Presented by Aaron Leanhardt, University of Michigan

The Standard Model of particle physics is incomplete. As such, various extensions to the Standard Model, most notably Supersymmetry (SUSY), contain predictions of "new physics" that can be observed by experiments ranging in size from the Large Hadron Collider (LHC) at CERN to laboratory-based, tabletop precision measurements. This talk will focus on the latter. Specifically, this talk will describe an electron electric dipole moment (EDM) search using the valance electrons in the 3Ä1 ground state of tungsten carbide (WC) molecules.

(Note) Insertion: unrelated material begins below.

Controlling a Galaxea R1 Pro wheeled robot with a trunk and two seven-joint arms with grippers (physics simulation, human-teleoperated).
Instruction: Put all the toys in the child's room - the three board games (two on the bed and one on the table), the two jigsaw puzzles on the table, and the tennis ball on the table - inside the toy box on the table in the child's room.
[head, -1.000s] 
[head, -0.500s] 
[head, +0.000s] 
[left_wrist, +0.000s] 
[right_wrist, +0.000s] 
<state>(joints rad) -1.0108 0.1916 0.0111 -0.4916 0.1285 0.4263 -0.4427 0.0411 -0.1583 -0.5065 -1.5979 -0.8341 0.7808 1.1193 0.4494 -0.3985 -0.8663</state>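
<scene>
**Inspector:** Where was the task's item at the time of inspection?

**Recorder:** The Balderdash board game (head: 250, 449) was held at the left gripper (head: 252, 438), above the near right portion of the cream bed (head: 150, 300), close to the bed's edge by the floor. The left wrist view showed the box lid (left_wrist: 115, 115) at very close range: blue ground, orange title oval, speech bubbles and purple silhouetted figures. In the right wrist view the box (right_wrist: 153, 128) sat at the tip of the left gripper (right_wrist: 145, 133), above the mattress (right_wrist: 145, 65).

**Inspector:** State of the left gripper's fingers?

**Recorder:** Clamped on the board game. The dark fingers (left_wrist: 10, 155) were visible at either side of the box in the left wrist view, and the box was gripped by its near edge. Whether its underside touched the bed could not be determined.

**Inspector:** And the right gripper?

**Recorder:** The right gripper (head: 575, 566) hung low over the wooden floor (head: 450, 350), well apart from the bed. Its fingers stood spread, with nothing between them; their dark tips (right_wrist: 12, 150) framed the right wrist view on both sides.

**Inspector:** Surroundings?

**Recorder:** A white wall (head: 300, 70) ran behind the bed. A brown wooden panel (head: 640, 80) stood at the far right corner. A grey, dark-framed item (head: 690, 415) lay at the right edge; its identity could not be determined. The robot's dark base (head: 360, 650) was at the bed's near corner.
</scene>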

An electron EDM violates both parity (P) and time-reversal (T) symmetries and manifests itself as an energy splitting between spin-up and spin-down states that is proportional to an electric field applied to the electron. This energy splitting, perhaps at the mHz level or below, must be resolved on top of residual Zeeman shifts that are typically several orders of magnitude larger. It will be shown that the internal level structure of tungsten carbide molecules can enhance a potential electron EDM signal while mitigating deleterious Zeeman effects. Our projected sensitivity to detecting an electron EDM reaches across most of the allowed range predicted by Supersymmetric theories.